Harbaugh, in the first proposal, says a player can declare for the NFL Draft after any season – it is an NFL rule that restricts draft eligibility to athletes with a minimum of three years of college football. If the player is not selected in the first 224 picks, he can sign as a free agent or return to school with his eligibility intact, as long as he hasn’t received money from an agent.
Michigan athletic director Warde Manuel offered his support for Harbaugh during an episode Thursday of "Michigan Football: In The Trenches with Jon Jansen."
"From the perspective of football, I think the time has come," Manuel said. "I think Jim is right, there are times when student a student-athlete feels like we’re the ones holding them back from an opportunity to go professional. So I agree with the rationale and the reason to do it is to allow these young people the ability to have the option if they can take it at some point while they're in college. The argument can be made that there are certain players who are transformative players who (could have gone pro) out of high school but could definitely have come out after their freshman year. ... So, I think it’s good that we have the opportunity to have the dialogue and he’s put it out there for people to discuss.

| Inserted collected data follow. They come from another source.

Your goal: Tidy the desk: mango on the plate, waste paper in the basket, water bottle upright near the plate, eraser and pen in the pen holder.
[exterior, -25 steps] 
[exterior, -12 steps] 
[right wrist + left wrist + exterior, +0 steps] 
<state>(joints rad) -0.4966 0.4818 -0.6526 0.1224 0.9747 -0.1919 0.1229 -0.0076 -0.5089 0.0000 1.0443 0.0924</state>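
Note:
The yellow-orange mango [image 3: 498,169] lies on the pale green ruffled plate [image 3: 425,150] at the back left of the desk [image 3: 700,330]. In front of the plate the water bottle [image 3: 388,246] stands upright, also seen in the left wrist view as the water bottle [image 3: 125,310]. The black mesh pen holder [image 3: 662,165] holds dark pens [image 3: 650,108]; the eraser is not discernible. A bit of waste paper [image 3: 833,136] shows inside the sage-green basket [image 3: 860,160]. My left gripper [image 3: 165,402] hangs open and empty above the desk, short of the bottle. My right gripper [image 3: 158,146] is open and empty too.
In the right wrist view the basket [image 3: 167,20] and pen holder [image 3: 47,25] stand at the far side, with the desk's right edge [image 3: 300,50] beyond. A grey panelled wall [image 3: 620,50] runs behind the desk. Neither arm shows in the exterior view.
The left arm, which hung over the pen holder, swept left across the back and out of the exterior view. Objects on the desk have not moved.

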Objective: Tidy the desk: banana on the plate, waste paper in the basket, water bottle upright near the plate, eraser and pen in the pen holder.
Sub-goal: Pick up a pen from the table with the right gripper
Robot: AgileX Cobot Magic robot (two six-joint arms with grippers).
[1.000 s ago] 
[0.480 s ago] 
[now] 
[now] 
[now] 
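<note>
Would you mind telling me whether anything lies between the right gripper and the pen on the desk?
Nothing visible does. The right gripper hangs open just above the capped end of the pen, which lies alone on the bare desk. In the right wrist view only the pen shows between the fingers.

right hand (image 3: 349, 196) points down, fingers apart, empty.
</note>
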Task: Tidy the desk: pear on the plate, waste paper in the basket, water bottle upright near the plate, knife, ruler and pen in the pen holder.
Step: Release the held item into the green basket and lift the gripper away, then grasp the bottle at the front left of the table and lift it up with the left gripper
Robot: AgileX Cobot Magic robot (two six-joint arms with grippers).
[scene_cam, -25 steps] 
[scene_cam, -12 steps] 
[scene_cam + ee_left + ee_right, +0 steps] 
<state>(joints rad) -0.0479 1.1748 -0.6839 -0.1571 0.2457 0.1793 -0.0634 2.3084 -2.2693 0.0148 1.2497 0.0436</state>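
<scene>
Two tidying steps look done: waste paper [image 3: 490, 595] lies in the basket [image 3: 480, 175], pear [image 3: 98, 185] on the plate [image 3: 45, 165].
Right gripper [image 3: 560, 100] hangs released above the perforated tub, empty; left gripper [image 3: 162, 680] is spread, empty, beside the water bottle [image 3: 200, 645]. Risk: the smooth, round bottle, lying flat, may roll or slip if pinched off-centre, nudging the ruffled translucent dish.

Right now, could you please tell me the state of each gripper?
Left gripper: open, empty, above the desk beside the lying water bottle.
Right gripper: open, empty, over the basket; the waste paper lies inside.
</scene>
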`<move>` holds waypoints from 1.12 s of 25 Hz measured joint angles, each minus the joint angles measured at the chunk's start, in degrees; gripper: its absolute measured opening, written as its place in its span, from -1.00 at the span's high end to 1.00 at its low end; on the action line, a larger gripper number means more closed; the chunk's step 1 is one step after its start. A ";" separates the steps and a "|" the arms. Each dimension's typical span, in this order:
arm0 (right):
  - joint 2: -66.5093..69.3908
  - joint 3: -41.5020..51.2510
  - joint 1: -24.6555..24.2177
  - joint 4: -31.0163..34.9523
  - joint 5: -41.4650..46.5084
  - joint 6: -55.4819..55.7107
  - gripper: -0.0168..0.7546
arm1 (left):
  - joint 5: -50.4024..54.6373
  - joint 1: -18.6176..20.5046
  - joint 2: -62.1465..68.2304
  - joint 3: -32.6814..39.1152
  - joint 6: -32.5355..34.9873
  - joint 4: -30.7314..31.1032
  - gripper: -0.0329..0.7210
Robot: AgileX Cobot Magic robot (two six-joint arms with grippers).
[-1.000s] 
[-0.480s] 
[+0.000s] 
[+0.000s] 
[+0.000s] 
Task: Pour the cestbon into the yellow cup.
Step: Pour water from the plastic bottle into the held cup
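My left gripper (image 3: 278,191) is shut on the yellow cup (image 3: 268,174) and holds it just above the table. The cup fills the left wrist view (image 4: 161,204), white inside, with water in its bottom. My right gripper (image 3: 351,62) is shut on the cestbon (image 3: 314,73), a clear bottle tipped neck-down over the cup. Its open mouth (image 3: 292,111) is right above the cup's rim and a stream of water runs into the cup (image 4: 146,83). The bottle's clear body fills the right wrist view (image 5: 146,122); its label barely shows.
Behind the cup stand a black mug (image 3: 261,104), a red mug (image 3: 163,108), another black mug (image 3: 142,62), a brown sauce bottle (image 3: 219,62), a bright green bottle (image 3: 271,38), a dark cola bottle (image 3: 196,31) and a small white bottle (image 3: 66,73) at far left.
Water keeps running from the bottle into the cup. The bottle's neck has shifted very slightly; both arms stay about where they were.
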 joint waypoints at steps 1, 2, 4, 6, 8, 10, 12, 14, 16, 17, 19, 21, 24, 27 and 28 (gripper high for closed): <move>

"I just think our student-athletes have a right, just like any other student-athlete in any other sport, to be able to, if they're ready, to move on to the pro ranks. So I support Jim in the concept of having the discussion."
Harbaugh's second proposal “promotes higher education as a top priority.” He wrote and offers the player who leaves college before graduating and signs an NFL contract to complete his degree during or after his pro career. The university would pay for the education based on how long he played in college. Harbaugh uses as an example a player who completed one year of college is entitled to a year of additional paid schooling. Also, a player who completed four years in college also can receive one year of fully funded education.
"That's something we'll continue to support at Michigan," Manuel said, "and we're proud of that."
As outlined in his third proposal, Harbaugh wants the rules to allow a student-athlete and his family to consult with lawyers and agents before signing a pro contract as long as he doesn’t receive compensation. His feeling is that players should be armed with as much knowledge as possible while considering pursing a pro career.
There are other considerations that Harbaugh mentioned to further discussion on how best to improve the college football player experience, including five years of eligibility without a redshirt. He also believes the rule limiting programs to a combined maximum of 25 scholarships annually for incoming freshmen and transfers should be eliminated.
Harbaugh, who said these are his views and not necessarily those of the university, thanked his father, longtime coach Jack Harbaugh, and Manuel for their input as he formulated his proposals.
“I welcome all concerned to participate in a meaningful discussion and I also welcome the opportunity to participate,” Harbaugh said at the letter’s conclusion.